# Axxis Ultimates?



## olliecup (Aug 17, 2003)

These seems to be the pads that most people are recommending. These and the metal masters. Anyone have experience with these pads. Do they eat up the rotors fairly quickly?


----------



## ReVerm (Jan 13, 2003)

The Ultimates tend to create more dust and wear your rotors more than the metal masters/metal matrix. 

I like the metal matrix pads better (not only because I know a guy who works at a shop who has overstock from a while ago), but because their operating temperature is a little closer to that of the OE Nissan pads. That and I can't afford to/am too lazy to replace my brake rotors all that often.. But that's just me.


----------



## Wont Be Beat (Sep 20, 2002)

Ultimates are awesome pads. I would recommend then for any high performance street applications.

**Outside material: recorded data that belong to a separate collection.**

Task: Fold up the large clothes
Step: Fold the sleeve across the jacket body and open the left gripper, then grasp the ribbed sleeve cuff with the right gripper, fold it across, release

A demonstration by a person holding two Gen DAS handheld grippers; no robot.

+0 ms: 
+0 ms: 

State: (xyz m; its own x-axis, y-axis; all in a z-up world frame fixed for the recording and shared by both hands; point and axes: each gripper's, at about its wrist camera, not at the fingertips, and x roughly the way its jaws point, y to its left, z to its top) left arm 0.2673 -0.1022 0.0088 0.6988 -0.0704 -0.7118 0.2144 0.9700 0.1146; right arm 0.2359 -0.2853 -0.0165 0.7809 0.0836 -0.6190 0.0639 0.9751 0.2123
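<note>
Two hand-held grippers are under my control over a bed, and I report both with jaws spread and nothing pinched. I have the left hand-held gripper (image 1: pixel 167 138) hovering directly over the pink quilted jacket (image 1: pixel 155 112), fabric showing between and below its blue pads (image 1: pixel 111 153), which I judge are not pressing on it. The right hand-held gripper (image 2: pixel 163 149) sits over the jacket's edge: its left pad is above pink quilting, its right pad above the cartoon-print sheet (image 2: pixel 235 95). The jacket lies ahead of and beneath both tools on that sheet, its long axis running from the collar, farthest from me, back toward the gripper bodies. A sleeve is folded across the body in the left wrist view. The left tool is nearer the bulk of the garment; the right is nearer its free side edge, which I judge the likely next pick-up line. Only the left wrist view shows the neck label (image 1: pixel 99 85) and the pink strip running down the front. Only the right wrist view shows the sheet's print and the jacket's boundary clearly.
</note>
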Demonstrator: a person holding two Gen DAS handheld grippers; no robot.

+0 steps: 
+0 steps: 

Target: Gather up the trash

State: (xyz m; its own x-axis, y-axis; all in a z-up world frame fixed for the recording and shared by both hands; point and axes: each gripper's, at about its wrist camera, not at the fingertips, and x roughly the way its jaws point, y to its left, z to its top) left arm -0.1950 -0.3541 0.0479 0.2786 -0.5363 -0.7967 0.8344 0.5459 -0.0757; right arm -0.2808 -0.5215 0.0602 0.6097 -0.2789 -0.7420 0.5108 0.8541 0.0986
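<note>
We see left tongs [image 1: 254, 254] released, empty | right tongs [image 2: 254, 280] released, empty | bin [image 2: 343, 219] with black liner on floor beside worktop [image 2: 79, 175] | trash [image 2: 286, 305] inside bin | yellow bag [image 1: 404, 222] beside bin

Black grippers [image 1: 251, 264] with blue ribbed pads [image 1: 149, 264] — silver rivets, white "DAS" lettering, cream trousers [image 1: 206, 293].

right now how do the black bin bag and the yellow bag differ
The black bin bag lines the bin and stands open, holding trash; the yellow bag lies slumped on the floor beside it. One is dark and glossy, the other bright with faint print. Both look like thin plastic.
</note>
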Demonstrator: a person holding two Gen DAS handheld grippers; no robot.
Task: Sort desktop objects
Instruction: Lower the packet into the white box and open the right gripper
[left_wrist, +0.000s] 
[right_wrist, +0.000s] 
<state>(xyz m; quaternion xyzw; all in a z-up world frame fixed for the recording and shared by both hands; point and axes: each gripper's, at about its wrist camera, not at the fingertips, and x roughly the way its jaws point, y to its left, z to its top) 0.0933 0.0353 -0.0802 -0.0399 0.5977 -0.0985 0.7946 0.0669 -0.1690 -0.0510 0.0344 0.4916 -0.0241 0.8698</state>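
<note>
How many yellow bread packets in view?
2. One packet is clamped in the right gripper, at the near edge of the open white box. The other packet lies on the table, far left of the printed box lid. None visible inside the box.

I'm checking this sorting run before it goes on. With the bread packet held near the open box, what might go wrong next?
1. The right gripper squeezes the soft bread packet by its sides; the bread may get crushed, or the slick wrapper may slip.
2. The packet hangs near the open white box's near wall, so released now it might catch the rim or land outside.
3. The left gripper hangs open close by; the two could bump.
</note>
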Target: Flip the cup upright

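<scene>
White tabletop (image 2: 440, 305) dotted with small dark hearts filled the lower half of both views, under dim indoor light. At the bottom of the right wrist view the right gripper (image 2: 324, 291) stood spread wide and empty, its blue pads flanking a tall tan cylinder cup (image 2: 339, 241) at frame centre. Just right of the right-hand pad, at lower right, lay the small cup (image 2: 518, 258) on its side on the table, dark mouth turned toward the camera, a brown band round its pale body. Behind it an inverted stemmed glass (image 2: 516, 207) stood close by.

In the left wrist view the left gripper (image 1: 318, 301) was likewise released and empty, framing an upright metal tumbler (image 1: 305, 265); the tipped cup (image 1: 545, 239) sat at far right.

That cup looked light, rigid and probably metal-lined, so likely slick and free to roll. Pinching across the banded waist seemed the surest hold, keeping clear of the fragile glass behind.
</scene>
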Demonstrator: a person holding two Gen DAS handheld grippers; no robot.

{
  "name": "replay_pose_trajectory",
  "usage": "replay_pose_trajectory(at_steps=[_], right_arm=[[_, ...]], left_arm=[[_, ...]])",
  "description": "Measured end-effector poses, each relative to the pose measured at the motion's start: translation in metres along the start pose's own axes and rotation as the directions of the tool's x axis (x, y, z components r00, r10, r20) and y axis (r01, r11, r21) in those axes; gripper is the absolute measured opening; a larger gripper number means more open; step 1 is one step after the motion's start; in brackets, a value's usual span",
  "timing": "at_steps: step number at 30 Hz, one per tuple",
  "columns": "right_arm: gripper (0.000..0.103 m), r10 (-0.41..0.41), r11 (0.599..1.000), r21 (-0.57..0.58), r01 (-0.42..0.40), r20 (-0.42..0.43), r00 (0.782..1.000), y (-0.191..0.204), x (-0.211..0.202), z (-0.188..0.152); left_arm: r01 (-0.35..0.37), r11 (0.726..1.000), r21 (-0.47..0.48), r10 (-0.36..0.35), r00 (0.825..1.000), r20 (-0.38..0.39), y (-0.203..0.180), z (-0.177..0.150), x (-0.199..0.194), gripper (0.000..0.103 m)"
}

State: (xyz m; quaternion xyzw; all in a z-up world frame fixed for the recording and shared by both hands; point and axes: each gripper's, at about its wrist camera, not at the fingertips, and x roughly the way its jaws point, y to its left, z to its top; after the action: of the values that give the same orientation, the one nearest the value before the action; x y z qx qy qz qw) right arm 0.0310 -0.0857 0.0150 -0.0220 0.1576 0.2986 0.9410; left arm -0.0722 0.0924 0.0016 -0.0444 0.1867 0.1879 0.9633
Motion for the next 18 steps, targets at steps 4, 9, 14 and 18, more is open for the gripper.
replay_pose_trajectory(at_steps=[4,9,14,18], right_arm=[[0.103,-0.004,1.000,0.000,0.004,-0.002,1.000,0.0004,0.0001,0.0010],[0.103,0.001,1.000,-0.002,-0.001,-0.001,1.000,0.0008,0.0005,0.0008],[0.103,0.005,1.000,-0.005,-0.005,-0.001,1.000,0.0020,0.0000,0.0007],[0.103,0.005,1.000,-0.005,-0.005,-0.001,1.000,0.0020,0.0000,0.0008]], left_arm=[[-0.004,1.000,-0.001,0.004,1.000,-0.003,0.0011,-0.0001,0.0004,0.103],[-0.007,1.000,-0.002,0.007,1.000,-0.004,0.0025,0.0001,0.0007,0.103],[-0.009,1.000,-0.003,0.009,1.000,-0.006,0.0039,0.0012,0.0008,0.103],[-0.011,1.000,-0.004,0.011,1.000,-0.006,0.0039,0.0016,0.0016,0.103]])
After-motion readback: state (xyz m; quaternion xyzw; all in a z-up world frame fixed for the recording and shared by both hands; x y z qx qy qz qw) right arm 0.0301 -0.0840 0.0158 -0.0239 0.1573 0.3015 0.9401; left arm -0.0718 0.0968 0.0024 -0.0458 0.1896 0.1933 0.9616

He's asking about metal MASTERS, not metal MATRIX. Metal Mastes used to be good when they were produced by Repco, but now that PBR/Axxis makes them, they are no longer as good.


----------



## ReVerm (Jan 13, 2003)

Wont Be Beat said:


> *He's asking about metal MASTERS, not metal MATRIX. *


I know. I should have phrased that "I like Metal Matrix pads better than either of those".


----------



## Wont Be Beat (Sep 20, 2002)

OIC.


----------